Hauptsache die Kinder sind so früh und so lange, wie möglich untergebracht!? Uns macht es sprachlos und traurig, wie unsere Kinder, angeblich unser “höchstes Gut” sich in unsere Gesellschaft einfügen und funktionieren müssen.

Erziehung, Bildung und Betreuung durch die Eltern und dem pädagogischen Fachpersonal müssen mehr wertgeschätzt und angemessen honoriert werden. Gesellschaft, Politik und Arbeitswelt müssen sich an den wirklichen Bedürfnissen der Kinder orientieren und nicht umgekehrt!

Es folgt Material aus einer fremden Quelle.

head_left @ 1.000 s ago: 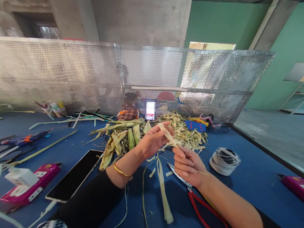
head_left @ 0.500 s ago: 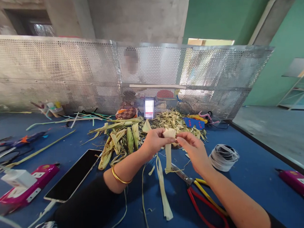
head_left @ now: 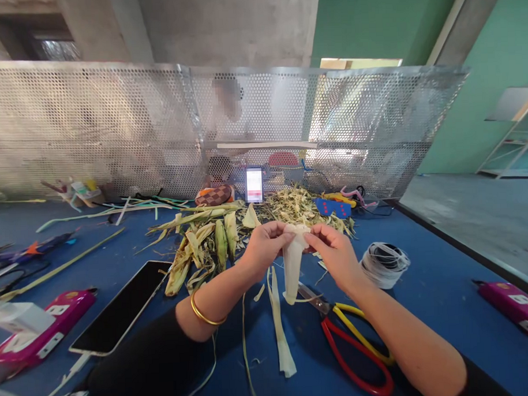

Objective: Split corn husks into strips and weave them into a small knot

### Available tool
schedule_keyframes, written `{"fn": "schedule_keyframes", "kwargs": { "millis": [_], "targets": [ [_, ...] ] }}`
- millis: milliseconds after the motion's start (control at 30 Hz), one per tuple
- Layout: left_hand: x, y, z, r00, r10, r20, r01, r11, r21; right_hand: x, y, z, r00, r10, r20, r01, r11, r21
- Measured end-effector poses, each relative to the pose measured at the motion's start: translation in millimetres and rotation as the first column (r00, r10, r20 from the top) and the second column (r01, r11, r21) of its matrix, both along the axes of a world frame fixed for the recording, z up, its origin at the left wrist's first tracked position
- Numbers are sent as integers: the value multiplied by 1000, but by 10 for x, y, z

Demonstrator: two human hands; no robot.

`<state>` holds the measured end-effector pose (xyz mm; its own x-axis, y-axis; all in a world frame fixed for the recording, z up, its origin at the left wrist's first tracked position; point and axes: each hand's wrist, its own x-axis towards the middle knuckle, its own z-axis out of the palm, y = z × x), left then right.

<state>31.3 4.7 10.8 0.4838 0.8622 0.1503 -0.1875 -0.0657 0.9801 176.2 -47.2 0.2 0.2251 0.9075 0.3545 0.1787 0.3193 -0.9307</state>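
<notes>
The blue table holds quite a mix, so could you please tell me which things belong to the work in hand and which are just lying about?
Probably in the work:
- pale strip, held by left hand and right hand
- loose husks
- scissors
- perhaps the cord coil

Seemingly just lying about:
- dark-screened phone
- checked pouch
- left power strip

A blue table (head_left: pixel 235 361) stands before a see-through screen (head_left: pixel 136 133) of perforated sheet, bright light showing through its right part. Behind rise a bare grey wall (head_left: pixel 227 26) and a green wall (head_left: pixel 370 27); a pale shelf (head_left: pixel 515 146) stands on grey floor (head_left: pixel 455 208) at right.
</notes>
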Motion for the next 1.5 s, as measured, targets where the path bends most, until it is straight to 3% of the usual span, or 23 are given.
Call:
{"fn": "schedule_keyframes", "kwargs": {
  "millis": [133,367,467,700,833,1033,1200,1367,1500],
  "targets": [
    [-3,-28,17,1000,-13,-27,13,1000,-14,-1,9,-27,1000,23,-5,-23,999,-47],
    [3,-22,-50,977,-97,-191,75,990,-122,43,28,-38,997,-73,-8,73,997,-32],
    [6,-3,-75,982,-52,-181,30,992,-120,52,39,-40,997,-82,-4,81,996,-40],
    [22,-60,-65,971,-139,-194,106,980,-170,-31,2,-24,997,-83,-7,83,995,-51],
    [22,-60,-78,976,-80,-203,57,992,-114,-19,-9,-47,1000,25,9,-23,987,-158],
    [9,4,-103,970,-81,-229,73,996,-43,36,0,-82,997,80,-3,-79,971,-225],
    [-35,39,-72,947,-142,-287,131,990,-56,96,-23,-39,967,214,-138,-250,902,-353],
    [-79,58,-19,940,-163,-299,150,987,-63,181,-33,2,839,301,-454,-492,777,-393],
    [-107,123,-34,938,-141,-317,115,989,-97,249,-54,101,755,335,-563,-572,756,-317]
  ]
}}
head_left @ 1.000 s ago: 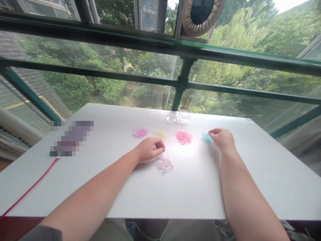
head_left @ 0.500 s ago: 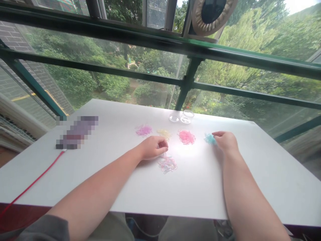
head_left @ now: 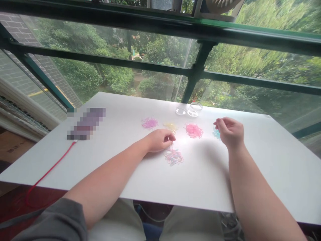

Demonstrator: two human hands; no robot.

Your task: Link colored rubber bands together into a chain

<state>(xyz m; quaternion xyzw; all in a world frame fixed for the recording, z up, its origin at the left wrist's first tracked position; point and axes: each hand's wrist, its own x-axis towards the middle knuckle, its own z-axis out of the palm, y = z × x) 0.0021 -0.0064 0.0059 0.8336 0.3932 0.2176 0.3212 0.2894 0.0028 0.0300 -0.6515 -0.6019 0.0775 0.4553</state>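
Note:
My left hand rests on the table with its fingers curled and the thumb close to the index finger. A small pile of mixed pink and whitish bands lies just in front of its fingertips, on my side. Raised slightly over the right of the table, my right hand is closed in a pinch; whatever is between the fingertips is too small to make out. Partly hidden behind it is a pile of light blue bands. Between the hands lie pink bands. Yellow bands and purple bands sit beyond my left hand.
Two clear round containers or lids stand near the back edge of the white table. At the left lies a pixelated object with a red cable running off the front edge. Green railings and windows border the far side.
My right hand has lifted from the light blue pile, its fingers now pinched and turned upward. My left hand stays beside the mixed pile. The head view has tilted down and shifted left.

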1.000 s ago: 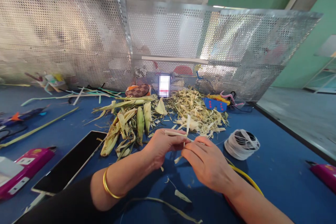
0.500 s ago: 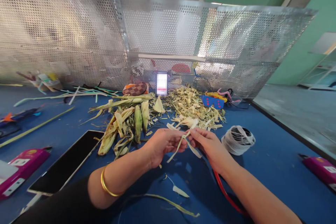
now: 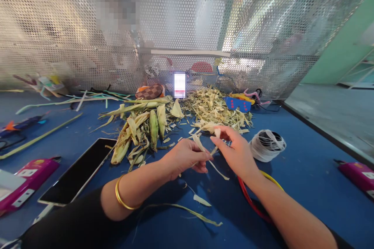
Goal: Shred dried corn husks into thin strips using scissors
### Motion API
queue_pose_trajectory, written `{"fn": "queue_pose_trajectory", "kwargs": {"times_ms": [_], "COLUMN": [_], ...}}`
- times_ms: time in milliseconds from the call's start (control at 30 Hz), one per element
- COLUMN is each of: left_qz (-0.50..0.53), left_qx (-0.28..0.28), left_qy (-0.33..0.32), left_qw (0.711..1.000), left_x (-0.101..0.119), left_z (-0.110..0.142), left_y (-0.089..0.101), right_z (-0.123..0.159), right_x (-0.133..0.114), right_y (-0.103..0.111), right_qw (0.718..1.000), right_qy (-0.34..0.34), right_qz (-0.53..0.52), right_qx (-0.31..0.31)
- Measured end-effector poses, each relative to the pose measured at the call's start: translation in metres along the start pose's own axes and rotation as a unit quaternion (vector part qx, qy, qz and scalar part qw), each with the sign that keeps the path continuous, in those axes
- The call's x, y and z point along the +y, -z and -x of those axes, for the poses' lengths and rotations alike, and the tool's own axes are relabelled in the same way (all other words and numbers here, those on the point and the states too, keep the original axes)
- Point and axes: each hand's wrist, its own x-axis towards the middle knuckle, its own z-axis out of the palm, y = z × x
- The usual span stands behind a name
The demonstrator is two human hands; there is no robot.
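My left hand [image 3: 187, 158] pinches pale corn husk strips [image 3: 219, 172] between thumb and fingers; one end hangs down below, another sticks up above the thumb. Close by on its right, my right hand [image 3: 233, 148] is closed on a husk strip [image 3: 217, 132] that stands up between its thumb and index finger. The fingers partly hide how the strips cross. Below the hands lie a small husk piece [image 3: 202, 200] and a long thin dry strip [image 3: 187, 208]. Under my right forearm, a red and yellow ring [image 3: 247, 198] is partly covered.
Whole husks [image 3: 125, 144] lie behind my left hand, with a heap of shredded husk [image 3: 210, 105] farther back. A white string spool [image 3: 264, 148] stands right. A black-screened phone [image 3: 77, 173] and magenta power strip [image 3: 41, 173] lie left. A perforated metal screen [image 3: 187, 27] borders the back.
My hands have moved slightly apart; the right one has risen with a strip, and the strips between them have shifted. The view has tilted down a little.
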Motion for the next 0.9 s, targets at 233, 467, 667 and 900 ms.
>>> {"fn": "queue_pose_trajectory", "kwargs": {"times_ms": [233,467,667,900], "left_qz": [-0.054,-0.063,0.073,0.109], "left_qx": [-0.030,-0.058,0.007,0.094], "left_qy": [-0.008,-0.014,0.014,-0.003], "left_qw": [0.998,0.996,0.997,0.990], "left_x": [-0.007,-0.006,-0.002,0.005], "left_z": [0.000,-0.001,-0.004,-0.004], "left_y": [-0.005,-0.002,0.005,0.006], "right_z": [0.001,0.002,-0.002,0.002], "right_x": [-0.009,-0.007,-0.008,-0.012], "right_y": [0.000,-0.004,0.013,0.010], "right_qw": [0.994,0.999,0.995,0.978], "right_qy": [0.034,0.015,0.064,0.104], "right_qz": [-0.004,-0.011,0.040,0.127], "right_qx": [-0.103,-0.041,0.058,-0.131]}}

Kommen sie zu uns – in unsere Kindergärten und machen sie sich ein Bild, welchen Rahmenbedingungen und Problemen wir gegenüber stehen. Qualität vor Quantität und “zufrieden und wertgeschätzt” sind wir schon lange nicht mehr. Wir brennen aus im für uns schönsten Beruf. Kinder das höchste Gut!

Mit freundlichen Grüßen

Annerose Ettenhuber – Mutter dreier Kinder, Erzieherin, Leiterin und Trägerin, Mitglied im Verband
Kita-Fachkräfte Bayern e.V.

Andrea Steiner – Mutter dreier Kinder, Erzieherin, Leiterin und derzeit Ständige Stellvertretende Leiterin, ab Herbst 2023 – 2027 Delegierte der VkKB, Mitglied im Verband Kita-Fachkräfte Bayern e.V.

Marianne Strauß – Mutter dreier Kindern, Erzieherin, mehrjährige Leitungstätigkeit, Mitglied im Verband Kita-Fachkräfte Bayern e.V.